EXERCISE DETAILS. Copy out exactly, from the entries that follow, the line holding "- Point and", the line holding "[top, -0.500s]", and all lines between them, but no pictures.

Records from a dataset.
::::
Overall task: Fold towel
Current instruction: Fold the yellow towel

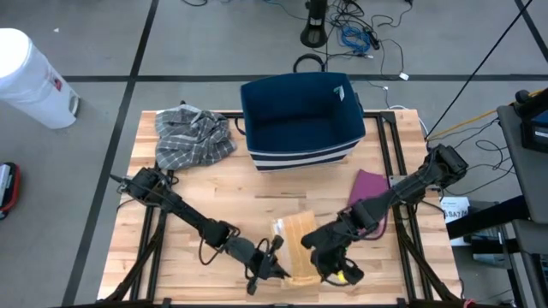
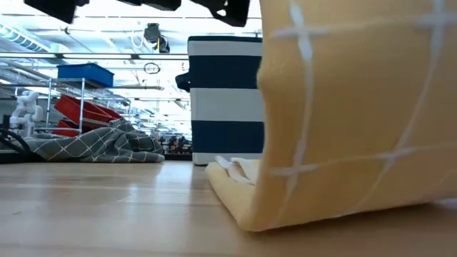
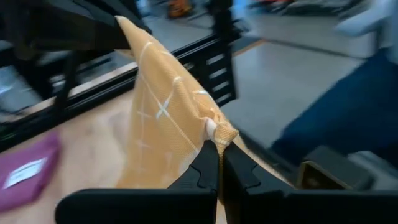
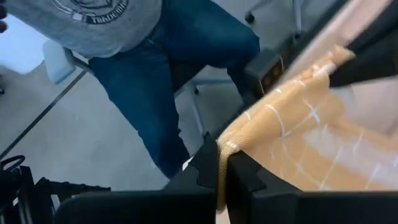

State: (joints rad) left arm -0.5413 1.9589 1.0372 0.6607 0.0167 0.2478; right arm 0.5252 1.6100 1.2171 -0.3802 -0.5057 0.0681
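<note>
Yellow woven towel with thin white grid lines (image 1: 295, 244) lies at the near middle of the pale wooden tabletop (image 1: 282, 184), and its near edge is lifted off the wood while the far part rests flat. Both hands grip that raised edge: the left hand (image 3: 219, 163) is clamped tight on one bunched corner, and the right hand (image 4: 222, 163) is clamped just as tight on the other corner, a little to the right of it. In the high view the two hands sit close together at the near edge, so the held edge runs left to right between them, and the towel's long axis runs away from them toward the far side. That is the relation the next move seems to turn on: the free, flat end lies farther off than both hands, so the fold would be made by carrying the held edge away over it. Neither arm is clearly nearer; they share the edge. Farther off stand a dark blue fabric bin with white stripes (image 1: 301, 118), a crumpled grey checked cloth (image 1: 193, 137) at the far left, and a purple cloth (image 1: 374, 195) on the right.
</note>
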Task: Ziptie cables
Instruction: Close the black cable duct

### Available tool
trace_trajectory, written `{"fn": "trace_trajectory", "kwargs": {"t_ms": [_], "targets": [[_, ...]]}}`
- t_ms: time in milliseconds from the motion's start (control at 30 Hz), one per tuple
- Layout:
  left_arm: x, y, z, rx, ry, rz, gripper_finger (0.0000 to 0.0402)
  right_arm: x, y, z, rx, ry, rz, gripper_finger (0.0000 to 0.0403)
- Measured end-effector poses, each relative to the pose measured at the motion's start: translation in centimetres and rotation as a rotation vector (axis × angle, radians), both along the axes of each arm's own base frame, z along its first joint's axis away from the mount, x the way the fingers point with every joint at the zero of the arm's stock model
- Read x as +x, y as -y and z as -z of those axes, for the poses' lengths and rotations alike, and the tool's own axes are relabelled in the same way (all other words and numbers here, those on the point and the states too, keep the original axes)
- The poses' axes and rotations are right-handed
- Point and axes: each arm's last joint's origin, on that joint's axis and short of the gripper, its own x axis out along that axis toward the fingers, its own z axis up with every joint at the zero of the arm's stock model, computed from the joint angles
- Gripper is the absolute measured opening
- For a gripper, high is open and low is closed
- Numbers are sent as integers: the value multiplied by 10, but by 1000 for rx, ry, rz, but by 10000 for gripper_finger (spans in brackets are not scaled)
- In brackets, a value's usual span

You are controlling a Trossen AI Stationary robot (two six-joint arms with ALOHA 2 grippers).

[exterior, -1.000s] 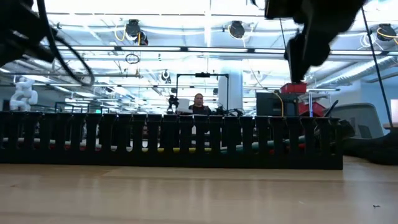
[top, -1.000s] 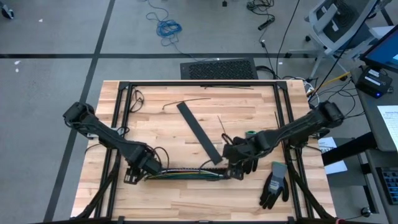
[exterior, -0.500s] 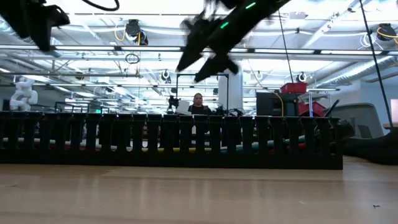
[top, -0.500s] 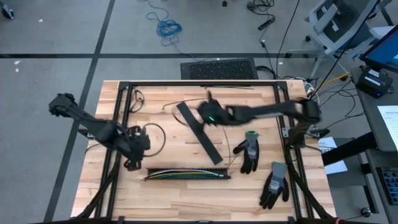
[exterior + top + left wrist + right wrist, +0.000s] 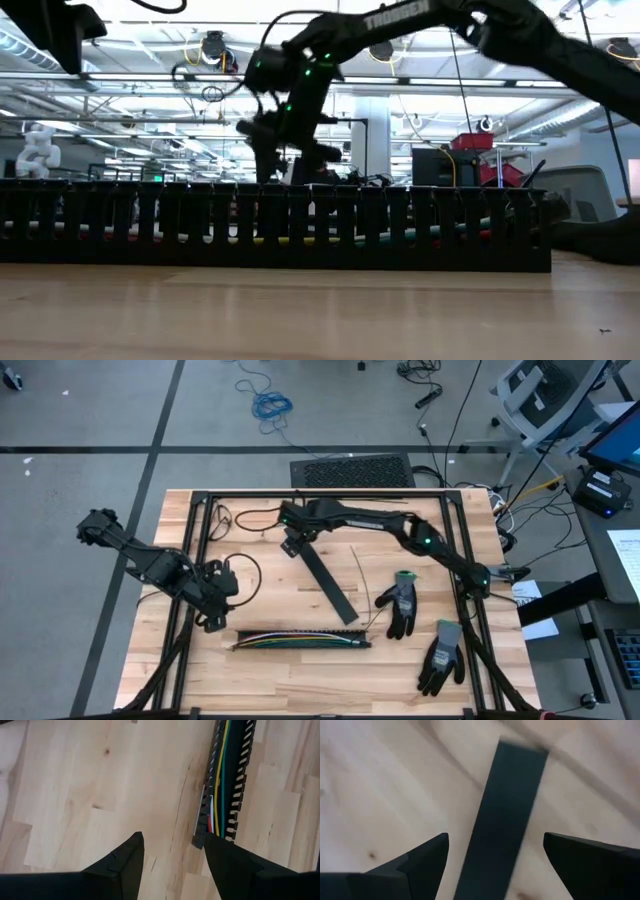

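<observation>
Comparing with the earlier views: both arms had left the near edge, where they had sat at either end of the slotted duct a second before.

Left hand: withdrawn to the left of the duct, hovering just off its left end; fingers spread, nothing between them. It had scarcely moved in the last half second.

Cables: thin, flexible, plastic-coated wires in yellow, green, red, white and blue, lying lengthwise inside the black slotted duct near the front of the tabletop. Unchanged in place. No tie visible around them.

Slotted duct: rigid black plastic, comb-like fingered walls, long and straight, open on top.

Flat strip: matte black, long, thin, rectangular, lying diagonally at mid-tabletop; probably the duct's cover.

Right hand: swung across from the right to the far end of the flat strip, poised over it; fingers spread wide either side of the strip, gripping nothing yet. Judged meaning: the work had shifted from the cables to fetching this strip, so tying looked not yet done.

Thin dark strands: wiry, slender, loose on the far tabletop.

Gloves: two, grey-black knit with coated palms, limp, at the right near corner.

Tabletop: pale butcher-block wood, visible grain and knots, framed by black rails.
</observation>
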Motion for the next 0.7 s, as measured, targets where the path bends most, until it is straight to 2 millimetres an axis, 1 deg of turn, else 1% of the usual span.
{"fn": "trace_trajectory", "kwargs": {"t_ms": [67, 133, 233, 300, 533, 700], "targets": [[0, 0, 0, 5, 5, 17, 202, 3, 0, 12, 49, -38, 27, 316], [2, 1, -1, -3, 20, 20, 202, 3, -1, 23, 72, -73, 58, 316], [3, 2, -2, -13, 41, 22, 202, 4, -2, 34, 90, -95, 94, 316], [4, 3, -2, -19, 46, 18, 202, 4, -1, 37, 96, -97, 115, 316], [7, 4, -3, -44, 75, 19, 202, 6, -3, 37, 87, -81, 134, 316], [7, 5, -3, -46, 75, 19, 202, 11, -12, 51, 92, -95, 135, 316]]}}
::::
TASK OUTPUT.
- Point and axes: each arm's last joint's origin, on that joint's axis and short of the gripper, its own x axis out along that axis toward the fingers, its own z axis up with every joint at the zero of the arm's stock model, computed from the joint angles
- Gripper is the absolute measured opening
- For a gripper, high is open and low is closed
- Numbers are sent as integers: the value multiplied by 10, but by 1000 for rx, ry, rz, but by 10000 for gripper_finger (spans in brackets are not scaled)
- In brackets, a value's usual span

You are controlling a Trossen AI Stationary robot (two six-joint arms with ALOHA 2 grippers).

[exterior, -1.000s] 
[top, -1.000s] 
[exterior, -0.500s] 
[top, -0.500s] 

With this, the exercise is complete.